Action item> Give the number of lines in the data that contain "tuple", and nothing more.

Data for processing>
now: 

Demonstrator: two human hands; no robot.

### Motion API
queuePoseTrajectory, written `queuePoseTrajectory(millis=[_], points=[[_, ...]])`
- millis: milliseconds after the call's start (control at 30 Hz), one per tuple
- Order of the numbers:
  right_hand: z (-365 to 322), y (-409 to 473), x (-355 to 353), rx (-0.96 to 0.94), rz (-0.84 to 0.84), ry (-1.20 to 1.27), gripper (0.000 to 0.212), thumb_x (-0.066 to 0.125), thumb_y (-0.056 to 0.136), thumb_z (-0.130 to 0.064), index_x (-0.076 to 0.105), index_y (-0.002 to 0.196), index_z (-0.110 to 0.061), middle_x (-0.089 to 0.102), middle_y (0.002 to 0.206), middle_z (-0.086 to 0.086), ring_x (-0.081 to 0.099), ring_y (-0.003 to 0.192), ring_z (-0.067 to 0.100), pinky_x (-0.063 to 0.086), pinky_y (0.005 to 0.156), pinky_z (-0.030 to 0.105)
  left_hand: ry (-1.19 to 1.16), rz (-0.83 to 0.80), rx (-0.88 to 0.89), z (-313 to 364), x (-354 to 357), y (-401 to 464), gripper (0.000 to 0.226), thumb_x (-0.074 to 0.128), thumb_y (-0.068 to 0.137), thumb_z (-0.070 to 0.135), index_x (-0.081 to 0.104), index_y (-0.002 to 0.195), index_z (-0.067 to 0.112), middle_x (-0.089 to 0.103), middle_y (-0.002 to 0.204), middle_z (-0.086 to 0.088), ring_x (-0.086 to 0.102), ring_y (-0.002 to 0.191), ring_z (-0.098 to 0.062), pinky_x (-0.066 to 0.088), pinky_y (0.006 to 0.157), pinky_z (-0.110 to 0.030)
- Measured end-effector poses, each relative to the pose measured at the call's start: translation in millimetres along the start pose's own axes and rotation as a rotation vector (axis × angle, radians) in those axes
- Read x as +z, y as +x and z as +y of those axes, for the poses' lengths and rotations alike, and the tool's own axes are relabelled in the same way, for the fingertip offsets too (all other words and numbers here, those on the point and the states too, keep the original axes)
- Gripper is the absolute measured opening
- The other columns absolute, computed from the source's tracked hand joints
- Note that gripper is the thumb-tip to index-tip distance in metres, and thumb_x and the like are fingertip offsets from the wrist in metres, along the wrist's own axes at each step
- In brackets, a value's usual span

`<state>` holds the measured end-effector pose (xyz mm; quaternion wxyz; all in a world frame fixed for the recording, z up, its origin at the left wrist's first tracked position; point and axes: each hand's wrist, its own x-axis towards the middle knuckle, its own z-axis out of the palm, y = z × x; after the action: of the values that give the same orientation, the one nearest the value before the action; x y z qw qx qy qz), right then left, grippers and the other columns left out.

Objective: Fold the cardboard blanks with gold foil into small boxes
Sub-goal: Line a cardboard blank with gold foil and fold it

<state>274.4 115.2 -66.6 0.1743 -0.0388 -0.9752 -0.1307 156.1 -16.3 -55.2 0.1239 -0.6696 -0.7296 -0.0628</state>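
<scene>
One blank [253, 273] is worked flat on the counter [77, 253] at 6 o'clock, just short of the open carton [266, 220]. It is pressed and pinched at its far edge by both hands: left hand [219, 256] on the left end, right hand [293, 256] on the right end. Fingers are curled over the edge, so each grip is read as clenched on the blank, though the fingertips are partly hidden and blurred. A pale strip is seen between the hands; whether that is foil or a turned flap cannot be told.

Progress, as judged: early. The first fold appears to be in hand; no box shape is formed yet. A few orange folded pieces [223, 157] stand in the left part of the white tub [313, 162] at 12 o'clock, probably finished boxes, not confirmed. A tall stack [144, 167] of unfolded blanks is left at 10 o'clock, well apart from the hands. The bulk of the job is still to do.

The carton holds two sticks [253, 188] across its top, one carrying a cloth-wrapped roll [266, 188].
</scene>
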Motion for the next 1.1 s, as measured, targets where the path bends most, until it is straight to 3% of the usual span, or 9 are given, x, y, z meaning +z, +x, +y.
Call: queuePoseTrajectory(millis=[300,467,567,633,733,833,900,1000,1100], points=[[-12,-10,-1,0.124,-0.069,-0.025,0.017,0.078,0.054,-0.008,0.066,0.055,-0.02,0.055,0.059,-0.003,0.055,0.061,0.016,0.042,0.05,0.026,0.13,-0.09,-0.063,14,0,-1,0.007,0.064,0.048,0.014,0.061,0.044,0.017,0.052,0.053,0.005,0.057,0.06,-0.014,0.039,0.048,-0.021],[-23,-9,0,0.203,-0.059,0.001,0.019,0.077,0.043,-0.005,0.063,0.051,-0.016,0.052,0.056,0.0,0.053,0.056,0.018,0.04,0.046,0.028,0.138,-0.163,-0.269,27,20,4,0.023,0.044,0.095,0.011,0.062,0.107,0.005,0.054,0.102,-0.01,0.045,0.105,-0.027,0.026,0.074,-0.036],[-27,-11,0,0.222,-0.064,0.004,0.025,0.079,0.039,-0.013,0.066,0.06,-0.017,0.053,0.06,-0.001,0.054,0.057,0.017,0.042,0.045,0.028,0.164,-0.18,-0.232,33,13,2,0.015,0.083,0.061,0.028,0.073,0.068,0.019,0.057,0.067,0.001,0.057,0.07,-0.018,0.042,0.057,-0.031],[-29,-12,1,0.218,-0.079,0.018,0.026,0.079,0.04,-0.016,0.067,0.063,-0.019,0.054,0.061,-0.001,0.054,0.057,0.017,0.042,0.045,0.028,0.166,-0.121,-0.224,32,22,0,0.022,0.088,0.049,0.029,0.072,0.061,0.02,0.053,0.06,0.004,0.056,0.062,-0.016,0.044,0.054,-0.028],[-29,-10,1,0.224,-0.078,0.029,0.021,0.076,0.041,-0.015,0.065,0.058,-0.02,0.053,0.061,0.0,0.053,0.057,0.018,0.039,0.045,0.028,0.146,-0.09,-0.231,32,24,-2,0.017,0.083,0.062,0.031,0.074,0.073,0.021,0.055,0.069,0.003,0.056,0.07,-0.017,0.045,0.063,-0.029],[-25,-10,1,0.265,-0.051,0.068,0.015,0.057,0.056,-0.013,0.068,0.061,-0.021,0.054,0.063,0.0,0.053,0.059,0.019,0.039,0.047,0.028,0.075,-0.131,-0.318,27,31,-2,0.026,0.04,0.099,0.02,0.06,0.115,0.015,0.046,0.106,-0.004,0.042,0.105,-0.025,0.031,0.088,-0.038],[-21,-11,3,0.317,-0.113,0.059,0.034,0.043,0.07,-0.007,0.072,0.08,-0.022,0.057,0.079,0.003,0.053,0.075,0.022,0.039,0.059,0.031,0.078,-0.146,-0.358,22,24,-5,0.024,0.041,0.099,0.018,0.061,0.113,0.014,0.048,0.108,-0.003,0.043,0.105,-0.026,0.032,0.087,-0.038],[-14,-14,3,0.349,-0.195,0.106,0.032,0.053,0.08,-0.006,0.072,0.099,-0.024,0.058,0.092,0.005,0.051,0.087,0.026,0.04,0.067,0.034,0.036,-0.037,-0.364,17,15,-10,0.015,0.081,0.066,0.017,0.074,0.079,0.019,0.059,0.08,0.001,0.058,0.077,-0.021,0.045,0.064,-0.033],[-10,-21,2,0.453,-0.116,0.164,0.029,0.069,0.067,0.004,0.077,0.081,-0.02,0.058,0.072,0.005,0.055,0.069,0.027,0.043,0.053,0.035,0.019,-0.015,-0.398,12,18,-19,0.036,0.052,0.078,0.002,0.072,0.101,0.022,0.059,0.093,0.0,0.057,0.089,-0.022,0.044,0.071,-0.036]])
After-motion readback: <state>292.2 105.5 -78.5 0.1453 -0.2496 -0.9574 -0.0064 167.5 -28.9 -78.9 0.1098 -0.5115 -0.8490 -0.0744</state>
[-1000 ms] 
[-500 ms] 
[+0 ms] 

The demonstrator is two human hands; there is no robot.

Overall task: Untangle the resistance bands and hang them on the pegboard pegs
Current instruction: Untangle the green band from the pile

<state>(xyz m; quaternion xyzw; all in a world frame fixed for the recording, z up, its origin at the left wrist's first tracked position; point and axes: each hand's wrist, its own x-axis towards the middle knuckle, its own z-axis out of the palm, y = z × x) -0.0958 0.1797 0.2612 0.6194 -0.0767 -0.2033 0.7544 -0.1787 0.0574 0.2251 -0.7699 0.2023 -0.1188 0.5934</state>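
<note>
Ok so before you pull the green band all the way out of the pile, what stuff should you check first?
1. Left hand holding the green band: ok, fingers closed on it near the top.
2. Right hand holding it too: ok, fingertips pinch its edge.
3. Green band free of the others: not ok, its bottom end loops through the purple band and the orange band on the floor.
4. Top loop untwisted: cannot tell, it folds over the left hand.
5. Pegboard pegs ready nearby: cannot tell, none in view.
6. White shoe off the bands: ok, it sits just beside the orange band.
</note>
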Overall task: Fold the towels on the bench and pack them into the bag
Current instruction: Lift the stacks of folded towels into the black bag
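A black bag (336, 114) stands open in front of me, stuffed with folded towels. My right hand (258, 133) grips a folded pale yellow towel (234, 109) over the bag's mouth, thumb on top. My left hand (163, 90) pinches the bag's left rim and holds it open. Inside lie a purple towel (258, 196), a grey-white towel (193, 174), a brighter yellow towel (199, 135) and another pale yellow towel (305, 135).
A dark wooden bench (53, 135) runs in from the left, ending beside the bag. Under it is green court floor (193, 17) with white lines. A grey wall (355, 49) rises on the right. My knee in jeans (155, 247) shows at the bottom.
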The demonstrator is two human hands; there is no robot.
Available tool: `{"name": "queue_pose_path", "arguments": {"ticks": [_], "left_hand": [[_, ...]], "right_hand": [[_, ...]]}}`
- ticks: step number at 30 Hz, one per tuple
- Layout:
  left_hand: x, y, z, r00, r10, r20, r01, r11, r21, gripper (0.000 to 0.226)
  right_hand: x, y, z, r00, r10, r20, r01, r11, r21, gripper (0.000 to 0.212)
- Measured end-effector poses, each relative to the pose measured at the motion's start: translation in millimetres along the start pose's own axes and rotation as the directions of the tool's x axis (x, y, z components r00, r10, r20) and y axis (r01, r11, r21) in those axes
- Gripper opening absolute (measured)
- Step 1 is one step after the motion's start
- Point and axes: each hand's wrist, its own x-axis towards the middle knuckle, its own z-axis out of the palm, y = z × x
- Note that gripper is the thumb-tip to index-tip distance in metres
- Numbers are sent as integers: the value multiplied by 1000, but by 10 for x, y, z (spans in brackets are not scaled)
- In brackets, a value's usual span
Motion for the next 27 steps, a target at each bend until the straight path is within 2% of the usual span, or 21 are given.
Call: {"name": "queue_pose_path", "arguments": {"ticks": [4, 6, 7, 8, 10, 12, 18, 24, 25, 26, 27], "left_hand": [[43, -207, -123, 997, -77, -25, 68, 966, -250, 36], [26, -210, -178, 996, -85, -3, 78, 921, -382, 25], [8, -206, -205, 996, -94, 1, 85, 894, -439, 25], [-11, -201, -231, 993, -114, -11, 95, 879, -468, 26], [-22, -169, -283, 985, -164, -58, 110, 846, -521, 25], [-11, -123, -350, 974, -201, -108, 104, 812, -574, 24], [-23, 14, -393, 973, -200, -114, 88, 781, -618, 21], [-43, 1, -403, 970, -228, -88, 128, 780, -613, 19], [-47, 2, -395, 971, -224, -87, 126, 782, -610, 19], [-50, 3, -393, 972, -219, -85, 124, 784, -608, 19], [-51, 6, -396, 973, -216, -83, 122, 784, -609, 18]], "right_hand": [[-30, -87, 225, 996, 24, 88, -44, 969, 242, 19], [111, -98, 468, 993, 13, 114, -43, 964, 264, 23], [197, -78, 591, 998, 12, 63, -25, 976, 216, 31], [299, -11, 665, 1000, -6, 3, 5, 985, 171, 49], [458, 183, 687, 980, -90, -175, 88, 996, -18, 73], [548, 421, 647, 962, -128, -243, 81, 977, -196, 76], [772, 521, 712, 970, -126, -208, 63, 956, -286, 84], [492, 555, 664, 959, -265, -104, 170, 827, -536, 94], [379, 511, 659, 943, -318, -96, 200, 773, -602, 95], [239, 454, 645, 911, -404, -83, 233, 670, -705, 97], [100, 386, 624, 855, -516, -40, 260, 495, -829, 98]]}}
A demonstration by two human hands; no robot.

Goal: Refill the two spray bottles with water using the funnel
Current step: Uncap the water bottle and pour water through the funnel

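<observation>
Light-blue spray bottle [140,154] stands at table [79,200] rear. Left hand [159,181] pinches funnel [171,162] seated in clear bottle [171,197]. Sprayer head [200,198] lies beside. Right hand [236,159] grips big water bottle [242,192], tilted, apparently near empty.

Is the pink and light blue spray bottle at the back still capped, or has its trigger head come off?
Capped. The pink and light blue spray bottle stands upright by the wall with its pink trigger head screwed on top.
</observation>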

Output of the task> 2